Their demo showed asking Assistant “make a car reservation for my next trip” and it automatically opens the rental car website and fills out the forms using trip information from your calendar along with other stored information. Of course, it gives you control over the flow and with opportunities to make changes so you don’t end up getting a Suburban when you needed a scooter. What it does do is turns tedious form fills to a simple process that just takes a couple of taps. This can drastically increase conversion rates for businesses (and marketers). The best part is that it is not a custom integration, and it takes no action on the part of the business for this to work. I can’t help but imagine that it will take some tweaking of your forms and shopping carts to optimize the UX, though. Duplex on the Web will be slowly rolling out this year while they gather feedback from users and businesses to improve the service.
Next Generation of Google Assistant: Say Goodbye to your Keyboard
Will tapping the keyboard to search soon be a thing of the past? The advancements of Google Assistant that were demonstrated at I/O show that Google sees voice not only as the future of search, but how we interact with our devices as a whole.

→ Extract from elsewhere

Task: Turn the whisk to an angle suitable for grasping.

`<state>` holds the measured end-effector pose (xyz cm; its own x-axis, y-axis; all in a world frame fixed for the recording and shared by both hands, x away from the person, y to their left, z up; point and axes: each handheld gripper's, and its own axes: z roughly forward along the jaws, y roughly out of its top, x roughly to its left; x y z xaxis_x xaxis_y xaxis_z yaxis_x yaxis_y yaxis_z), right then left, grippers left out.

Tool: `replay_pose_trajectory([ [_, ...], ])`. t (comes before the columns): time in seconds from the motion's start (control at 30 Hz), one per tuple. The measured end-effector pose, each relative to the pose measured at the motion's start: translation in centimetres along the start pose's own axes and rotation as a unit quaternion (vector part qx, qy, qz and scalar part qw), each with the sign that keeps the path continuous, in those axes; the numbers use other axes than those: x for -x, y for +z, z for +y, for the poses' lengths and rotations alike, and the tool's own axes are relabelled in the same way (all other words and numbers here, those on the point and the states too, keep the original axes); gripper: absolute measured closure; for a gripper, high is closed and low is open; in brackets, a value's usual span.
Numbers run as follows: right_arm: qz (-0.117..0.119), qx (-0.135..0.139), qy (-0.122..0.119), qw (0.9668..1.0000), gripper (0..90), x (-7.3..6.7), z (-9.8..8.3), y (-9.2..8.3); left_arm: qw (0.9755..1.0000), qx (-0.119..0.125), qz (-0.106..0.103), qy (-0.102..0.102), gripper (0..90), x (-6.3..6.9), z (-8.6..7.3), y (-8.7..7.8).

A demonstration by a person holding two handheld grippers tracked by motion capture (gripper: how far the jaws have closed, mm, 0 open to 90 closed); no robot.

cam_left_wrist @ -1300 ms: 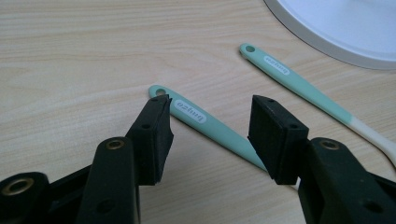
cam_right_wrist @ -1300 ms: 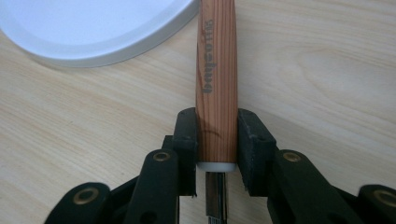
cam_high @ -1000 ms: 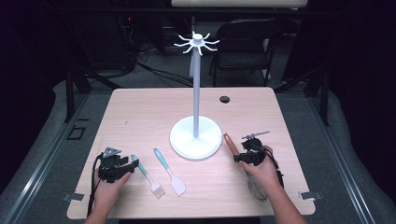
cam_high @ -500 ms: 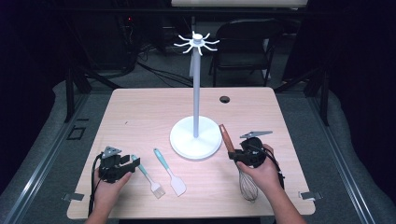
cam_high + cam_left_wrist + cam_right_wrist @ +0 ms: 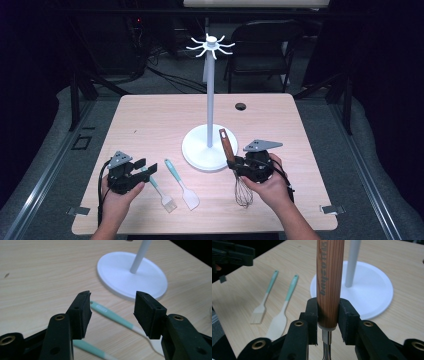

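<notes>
whisk is clamped in the right gripper low on its wooden handle, right by the white stand's base, wires hanging toward the table. main risk imo: the long handle swings and knocks the pole, or it pivots in the pads. left gripper is spread wide with nothing in it, over the teal brush and spatula.
</notes>
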<state>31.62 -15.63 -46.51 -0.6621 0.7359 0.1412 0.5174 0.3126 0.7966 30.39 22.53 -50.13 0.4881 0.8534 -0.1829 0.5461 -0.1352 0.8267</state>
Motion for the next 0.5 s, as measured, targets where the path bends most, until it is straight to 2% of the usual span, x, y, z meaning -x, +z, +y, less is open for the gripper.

Google is going to make Assistant much faster by moving NLP models onto the device to eliminate latency, basically moving the AI onto the phone and out of the cloud to process and understand requests in real time. They claim that doing it this way will make interacting with your device via voice will be 10x faster than it is now, and the live demo sure looked promising.
You will be able to make several requests in a row without saying “Hey Google” or experiencing any lag. This will make it simple to get stuff done across multiple apps using only your voice to navigate your phone, compose messages, send emails, make calls, and search for information without a single tap of the screen. Being able to complete complex actions seamlessly in real time will make it easier and more natural to integrate search into more everyday tasks. It will also make it more critical than ever that your marketing content is optimized to return results for voice search.
The big takeaway for marketers is that—surprise—we all have to keep a close eye on what Google is up to as its advancements can change the way we approach marketing in a matter of months, and this big move to voice and A/R needs to be on our radars.